"Żegnaj, a tak żegnają się nie wrogi,...
Przez część dnia myślałem, że treścią notki będzie: "Spojrzała na mnie; wolałbym już, żeby wcale nie patrzyła". Rzeczywiście, przelot spojrzeń przed lekcją... aż mnie zmroziło od środka... co...? Strach. Mój strach.
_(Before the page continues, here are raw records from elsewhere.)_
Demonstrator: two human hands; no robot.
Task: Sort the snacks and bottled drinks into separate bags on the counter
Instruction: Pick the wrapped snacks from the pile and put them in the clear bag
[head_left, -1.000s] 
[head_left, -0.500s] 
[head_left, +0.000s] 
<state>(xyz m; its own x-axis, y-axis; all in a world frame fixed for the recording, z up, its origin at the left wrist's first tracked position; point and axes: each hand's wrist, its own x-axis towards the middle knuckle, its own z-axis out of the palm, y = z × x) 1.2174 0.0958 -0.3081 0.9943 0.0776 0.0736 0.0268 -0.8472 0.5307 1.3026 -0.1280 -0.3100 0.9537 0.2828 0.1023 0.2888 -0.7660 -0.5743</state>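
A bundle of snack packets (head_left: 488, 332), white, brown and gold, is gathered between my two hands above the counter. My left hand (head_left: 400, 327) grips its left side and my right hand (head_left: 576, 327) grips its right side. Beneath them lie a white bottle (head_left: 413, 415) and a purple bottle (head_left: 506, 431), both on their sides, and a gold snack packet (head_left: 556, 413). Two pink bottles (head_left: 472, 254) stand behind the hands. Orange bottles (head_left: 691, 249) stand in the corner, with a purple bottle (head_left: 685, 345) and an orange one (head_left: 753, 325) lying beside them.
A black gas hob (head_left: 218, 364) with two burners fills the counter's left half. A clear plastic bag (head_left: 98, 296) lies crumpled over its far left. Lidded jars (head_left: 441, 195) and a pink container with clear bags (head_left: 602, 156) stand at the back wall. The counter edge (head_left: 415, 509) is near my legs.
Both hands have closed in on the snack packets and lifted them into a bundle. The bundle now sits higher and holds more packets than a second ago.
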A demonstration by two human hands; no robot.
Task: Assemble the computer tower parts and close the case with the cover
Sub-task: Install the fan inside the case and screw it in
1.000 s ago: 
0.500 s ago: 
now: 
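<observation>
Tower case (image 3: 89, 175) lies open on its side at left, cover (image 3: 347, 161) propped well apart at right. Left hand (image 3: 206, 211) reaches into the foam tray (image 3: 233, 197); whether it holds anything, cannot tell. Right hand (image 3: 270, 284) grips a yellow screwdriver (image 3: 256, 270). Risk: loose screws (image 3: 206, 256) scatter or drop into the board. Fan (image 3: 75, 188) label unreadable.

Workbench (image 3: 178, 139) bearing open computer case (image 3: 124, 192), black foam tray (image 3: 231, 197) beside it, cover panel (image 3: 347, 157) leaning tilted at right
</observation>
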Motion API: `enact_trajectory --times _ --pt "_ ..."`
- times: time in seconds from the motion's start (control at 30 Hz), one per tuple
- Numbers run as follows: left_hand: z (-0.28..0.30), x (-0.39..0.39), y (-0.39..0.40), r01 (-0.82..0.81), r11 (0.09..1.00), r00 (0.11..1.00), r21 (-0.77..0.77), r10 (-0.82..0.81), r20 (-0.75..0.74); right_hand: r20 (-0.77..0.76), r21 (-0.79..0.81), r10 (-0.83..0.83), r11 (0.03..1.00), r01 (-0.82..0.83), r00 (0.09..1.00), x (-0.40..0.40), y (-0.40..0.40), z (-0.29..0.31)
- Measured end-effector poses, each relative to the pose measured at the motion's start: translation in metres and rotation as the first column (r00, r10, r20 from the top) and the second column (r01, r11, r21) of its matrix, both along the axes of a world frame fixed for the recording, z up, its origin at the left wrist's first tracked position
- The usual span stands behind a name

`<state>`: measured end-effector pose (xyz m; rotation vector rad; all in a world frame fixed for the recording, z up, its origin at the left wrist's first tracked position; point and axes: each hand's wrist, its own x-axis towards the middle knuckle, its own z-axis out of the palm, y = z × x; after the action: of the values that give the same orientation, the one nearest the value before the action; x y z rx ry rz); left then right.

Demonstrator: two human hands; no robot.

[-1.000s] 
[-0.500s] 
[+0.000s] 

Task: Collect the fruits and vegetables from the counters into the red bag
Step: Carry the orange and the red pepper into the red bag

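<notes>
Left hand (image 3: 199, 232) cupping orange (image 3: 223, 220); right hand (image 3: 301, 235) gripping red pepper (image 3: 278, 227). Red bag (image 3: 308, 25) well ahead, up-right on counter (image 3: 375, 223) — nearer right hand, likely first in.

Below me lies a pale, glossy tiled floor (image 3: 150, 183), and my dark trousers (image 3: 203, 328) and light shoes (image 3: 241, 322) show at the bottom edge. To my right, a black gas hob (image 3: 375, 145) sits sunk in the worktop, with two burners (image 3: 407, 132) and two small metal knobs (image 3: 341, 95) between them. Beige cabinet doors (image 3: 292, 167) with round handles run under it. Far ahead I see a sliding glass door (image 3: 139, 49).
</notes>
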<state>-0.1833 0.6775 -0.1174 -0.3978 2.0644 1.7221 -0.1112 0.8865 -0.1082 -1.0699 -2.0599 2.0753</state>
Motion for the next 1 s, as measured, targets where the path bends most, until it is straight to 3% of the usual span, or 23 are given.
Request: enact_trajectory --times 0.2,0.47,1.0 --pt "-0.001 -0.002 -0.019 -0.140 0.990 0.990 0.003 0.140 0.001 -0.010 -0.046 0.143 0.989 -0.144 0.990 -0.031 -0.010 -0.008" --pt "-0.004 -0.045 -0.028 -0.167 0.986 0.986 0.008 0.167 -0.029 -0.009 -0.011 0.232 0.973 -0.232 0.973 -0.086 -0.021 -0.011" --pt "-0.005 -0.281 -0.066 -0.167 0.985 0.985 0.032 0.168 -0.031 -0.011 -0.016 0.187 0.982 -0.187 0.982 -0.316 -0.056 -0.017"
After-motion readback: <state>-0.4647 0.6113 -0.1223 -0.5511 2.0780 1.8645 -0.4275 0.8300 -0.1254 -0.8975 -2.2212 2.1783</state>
Potem jednak przyszła kolejna lekcja. Rela. Siedzimy niemalże koło siebie, ławkę dalej. Trąciła mnie specjalnie, zaczepiła. Zaczęła się jakaś rozmowa... Potem ona wyskoczyła do mnie z textem, czyten SMS, w którym po niej jadę jest aby dobrze napisany... odpowiedziałem, że tak, choć zajęło mi to trochę czasu. "Zdziwiła się". Nie była zła, obrażona, czy coś w tym stylu, nic z tej gamy uczuć, o którą się spodziewałem. Powiedziała tylko coś w stylu: "Jeżeli to jest tak, jak miało być, to pokazujesz, że jesteś skromną osobą w odwrotnym tego słowa znaczeniu". Ja chyba nie potrafię przekazać swoich uczuc dziewczynie. Po prostu mnie tym textem rozwaliła... ciekawe więc jak zareagowała na tego SMSa z ponad 500 znakami? Ja nie wiem, poddaję się.